§ Action item
Taking the line with "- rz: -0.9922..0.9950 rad" as the first and the line with "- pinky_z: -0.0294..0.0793" as the last, set down exactly every line in that range from the entries below, and no more.

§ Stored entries
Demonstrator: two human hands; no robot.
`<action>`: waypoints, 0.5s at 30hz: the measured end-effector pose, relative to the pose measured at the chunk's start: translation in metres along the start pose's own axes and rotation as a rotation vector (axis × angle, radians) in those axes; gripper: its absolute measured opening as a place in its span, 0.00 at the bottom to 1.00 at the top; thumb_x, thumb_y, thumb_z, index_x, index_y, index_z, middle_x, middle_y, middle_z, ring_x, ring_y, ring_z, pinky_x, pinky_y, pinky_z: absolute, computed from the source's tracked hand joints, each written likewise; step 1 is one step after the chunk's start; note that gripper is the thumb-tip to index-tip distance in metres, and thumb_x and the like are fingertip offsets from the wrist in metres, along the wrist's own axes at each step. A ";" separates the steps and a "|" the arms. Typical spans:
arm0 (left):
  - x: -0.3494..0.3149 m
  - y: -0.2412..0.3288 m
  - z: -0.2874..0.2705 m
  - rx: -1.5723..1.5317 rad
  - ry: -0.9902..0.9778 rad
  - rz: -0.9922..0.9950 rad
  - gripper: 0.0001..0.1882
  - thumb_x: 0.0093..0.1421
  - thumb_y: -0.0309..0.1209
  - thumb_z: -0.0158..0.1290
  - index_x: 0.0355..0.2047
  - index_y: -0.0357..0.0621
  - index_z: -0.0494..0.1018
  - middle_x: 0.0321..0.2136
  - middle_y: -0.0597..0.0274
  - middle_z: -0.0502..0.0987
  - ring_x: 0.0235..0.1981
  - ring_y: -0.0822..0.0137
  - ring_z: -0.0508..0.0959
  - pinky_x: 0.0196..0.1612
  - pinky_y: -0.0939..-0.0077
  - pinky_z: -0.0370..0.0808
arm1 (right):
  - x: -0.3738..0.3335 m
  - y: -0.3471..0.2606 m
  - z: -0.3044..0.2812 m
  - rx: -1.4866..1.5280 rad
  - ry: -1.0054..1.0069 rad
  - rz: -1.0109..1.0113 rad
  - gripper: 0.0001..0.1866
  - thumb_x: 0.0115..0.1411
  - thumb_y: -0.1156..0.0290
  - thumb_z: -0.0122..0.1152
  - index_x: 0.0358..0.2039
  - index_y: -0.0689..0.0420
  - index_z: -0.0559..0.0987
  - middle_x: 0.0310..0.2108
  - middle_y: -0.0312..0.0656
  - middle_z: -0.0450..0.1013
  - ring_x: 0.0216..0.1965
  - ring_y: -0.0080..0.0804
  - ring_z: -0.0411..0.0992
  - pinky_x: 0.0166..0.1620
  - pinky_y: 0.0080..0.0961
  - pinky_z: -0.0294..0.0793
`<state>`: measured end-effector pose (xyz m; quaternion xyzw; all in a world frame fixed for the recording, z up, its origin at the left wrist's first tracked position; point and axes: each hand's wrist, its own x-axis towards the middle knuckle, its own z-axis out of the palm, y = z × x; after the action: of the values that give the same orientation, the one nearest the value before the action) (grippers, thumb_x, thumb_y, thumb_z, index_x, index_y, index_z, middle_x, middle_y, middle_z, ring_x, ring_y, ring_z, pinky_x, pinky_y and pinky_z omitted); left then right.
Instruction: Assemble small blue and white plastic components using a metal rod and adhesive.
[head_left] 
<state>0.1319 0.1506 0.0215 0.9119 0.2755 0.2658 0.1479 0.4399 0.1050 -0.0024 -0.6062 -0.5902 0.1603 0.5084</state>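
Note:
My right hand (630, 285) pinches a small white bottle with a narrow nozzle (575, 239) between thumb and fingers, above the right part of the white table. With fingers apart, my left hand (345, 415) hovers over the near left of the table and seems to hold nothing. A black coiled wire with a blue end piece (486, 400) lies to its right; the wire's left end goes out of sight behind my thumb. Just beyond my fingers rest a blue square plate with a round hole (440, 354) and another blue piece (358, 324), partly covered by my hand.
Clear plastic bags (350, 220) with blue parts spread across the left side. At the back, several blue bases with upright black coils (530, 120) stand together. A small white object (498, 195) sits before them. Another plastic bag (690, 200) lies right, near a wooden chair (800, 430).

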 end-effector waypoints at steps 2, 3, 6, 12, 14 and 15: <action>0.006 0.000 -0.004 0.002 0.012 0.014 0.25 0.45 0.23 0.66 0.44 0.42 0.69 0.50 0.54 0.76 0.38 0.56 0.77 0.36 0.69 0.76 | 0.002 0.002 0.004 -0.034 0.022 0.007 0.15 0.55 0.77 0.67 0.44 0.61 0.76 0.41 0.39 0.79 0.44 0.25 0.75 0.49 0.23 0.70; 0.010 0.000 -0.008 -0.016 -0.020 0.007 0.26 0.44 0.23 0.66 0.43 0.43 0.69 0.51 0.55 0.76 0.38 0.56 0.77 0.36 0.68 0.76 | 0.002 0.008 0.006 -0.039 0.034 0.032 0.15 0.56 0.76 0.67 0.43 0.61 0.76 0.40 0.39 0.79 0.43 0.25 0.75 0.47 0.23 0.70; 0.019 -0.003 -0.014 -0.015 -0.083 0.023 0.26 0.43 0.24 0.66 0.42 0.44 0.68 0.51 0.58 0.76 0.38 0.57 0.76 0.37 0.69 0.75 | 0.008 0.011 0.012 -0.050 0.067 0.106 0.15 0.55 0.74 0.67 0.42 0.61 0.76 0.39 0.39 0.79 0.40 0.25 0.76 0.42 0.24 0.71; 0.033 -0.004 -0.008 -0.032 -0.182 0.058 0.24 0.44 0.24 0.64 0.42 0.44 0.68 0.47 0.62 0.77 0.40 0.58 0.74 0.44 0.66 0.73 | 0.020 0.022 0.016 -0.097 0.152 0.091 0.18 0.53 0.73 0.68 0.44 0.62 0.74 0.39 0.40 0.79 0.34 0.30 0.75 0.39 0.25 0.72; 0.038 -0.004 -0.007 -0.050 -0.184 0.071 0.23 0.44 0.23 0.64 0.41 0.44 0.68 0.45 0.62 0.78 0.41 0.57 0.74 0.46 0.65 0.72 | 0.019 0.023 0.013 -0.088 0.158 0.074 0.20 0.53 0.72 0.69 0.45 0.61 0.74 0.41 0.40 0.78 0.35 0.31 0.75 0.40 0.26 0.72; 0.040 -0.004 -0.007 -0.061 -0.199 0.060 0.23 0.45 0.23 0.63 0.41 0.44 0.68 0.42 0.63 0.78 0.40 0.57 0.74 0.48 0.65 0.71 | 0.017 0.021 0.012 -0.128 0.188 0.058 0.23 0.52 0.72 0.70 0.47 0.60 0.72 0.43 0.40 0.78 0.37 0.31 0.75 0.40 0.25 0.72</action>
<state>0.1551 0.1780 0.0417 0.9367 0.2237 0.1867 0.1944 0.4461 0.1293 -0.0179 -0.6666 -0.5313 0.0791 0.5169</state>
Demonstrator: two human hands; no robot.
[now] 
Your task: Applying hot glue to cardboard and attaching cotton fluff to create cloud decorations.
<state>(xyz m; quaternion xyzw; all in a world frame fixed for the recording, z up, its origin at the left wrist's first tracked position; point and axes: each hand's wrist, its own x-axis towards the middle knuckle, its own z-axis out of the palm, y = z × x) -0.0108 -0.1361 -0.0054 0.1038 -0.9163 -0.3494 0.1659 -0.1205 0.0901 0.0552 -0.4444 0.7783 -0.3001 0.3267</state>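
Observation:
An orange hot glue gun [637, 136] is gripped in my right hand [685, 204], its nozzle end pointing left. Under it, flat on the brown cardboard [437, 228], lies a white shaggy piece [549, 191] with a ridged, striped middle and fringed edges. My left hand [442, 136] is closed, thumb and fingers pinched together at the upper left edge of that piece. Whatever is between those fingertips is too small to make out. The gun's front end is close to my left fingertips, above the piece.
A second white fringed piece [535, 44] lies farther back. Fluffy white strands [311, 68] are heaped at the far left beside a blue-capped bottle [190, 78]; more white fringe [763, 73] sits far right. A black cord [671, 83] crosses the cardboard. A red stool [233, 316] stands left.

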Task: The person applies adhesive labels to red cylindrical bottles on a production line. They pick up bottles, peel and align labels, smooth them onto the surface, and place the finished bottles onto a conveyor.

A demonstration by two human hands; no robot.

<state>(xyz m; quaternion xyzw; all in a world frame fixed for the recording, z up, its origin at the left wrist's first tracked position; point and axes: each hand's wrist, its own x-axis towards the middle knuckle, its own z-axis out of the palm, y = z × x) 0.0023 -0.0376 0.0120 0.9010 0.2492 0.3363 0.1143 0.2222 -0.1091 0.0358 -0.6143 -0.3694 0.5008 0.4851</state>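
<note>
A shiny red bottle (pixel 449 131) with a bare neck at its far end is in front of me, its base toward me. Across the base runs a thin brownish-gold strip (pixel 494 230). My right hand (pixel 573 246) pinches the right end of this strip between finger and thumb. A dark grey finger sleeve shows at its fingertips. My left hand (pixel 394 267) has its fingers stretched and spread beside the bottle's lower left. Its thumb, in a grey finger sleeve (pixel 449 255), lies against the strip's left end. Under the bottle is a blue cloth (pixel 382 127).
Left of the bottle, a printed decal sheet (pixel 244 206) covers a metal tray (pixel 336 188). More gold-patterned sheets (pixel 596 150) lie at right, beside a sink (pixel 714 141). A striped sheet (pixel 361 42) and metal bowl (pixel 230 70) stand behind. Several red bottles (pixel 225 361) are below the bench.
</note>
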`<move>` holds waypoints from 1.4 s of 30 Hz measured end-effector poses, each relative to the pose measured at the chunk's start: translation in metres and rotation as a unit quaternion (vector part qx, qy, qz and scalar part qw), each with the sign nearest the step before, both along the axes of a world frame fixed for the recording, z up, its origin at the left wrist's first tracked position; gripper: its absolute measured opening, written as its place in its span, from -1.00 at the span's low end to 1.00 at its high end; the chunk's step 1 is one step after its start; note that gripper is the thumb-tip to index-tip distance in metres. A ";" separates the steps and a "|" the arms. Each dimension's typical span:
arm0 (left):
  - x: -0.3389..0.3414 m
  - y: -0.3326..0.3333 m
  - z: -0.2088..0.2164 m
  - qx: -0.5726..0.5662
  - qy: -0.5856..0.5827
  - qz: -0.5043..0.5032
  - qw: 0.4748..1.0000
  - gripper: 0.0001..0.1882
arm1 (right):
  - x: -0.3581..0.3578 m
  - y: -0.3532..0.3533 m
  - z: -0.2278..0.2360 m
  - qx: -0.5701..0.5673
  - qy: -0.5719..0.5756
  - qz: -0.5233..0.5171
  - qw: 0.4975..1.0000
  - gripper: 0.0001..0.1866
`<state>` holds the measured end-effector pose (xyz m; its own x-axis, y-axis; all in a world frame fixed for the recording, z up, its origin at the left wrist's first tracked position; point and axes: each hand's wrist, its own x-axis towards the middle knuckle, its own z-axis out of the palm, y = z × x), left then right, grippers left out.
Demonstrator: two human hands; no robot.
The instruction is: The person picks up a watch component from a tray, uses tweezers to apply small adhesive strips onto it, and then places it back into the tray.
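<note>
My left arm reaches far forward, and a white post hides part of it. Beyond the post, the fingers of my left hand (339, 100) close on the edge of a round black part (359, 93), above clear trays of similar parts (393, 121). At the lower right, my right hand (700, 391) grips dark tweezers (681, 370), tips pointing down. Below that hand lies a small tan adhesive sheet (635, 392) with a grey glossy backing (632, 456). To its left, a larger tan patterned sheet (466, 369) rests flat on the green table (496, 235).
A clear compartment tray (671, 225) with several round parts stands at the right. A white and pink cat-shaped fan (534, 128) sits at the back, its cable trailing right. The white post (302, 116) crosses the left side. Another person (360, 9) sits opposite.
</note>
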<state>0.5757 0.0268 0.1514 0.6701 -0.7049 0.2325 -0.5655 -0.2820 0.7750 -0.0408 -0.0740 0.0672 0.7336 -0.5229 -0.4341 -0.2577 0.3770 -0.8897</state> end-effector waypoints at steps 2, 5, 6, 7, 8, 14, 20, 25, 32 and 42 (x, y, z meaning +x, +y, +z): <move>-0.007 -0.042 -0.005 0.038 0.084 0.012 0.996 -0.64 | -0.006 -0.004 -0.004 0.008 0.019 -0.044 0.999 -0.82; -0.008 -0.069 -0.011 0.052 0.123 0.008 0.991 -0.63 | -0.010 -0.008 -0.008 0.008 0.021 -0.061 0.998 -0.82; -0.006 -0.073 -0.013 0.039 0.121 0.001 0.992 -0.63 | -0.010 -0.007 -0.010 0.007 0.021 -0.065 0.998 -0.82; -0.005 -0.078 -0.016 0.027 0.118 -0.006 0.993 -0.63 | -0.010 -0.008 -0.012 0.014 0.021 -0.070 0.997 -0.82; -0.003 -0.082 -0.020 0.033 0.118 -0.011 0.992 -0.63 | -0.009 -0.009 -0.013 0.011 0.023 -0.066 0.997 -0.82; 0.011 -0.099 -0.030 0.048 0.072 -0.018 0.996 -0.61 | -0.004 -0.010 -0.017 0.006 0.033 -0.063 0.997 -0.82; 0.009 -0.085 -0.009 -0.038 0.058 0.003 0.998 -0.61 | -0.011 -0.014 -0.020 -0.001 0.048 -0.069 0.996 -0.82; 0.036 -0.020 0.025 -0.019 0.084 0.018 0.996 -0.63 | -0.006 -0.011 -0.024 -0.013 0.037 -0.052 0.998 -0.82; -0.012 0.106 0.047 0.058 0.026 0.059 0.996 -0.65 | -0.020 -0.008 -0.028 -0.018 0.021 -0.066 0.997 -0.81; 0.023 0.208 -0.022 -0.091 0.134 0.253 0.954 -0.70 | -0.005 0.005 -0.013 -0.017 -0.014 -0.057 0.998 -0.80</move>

§ Task answer
  - rz: -0.9922..0.9950 rad
  - gripper: 0.0001..0.1882
  - thumb_x: 0.0093..0.1421
  - thumb_y: -0.0309..0.1209
  - thumb_z: -0.0158..0.1290
  - index_x: 0.0355..0.2047
  - index_y: -0.0357..0.0621
  - index_z: -0.0494..0.1018
  - middle_x: 0.0321..0.2136
  - middle_y: -0.0597..0.0274
  - middle_z: -0.0502..0.0987
  - ring_x: 0.0235..0.1981
  - ring_y: -0.0822..0.0137
  - ring_z: -0.0508..0.0959
  - pinky_x: 0.0196..0.1612
  - pinky_y: -0.0939..-0.0077
  - pinky_z: -0.0370..0.0808
arm1 (right):
  - x: -0.3738..0.3335 m
  - y: -0.3471..0.2606 m
  - z: -0.3044..0.2812 m
  - rx: -1.4866..1.5280 rad
  - ry: -1.0054..1.0069 rad
  - rz: -1.0109..1.0113 rad
  - gripper: 0.0001..0.1866
  - thumb_x: 0.0115..0.1411
  - thumb_y: -0.1156..0.0290
  - thumb_z: -0.0122..0.1152
  - index_x: 0.0358..0.2039
  - index_y: -0.0689..0.0420
  - index_z: -0.0559..0.0987
  - middle_x: 0.0310..0.2108
  - middle_y: -0.0312..0.0656
  - middle_z: -0.0450..0.1013
  - ring_x: 0.0216..0.1965
  - ring_y: -0.0080..0.0804
  - ring_z: -0.0411..0.0992
  - pinky_x: 0.0166..0.1620
  - pinky_y: 0.0080..0.0961
  - pinky_z: -0.0294..0.0793

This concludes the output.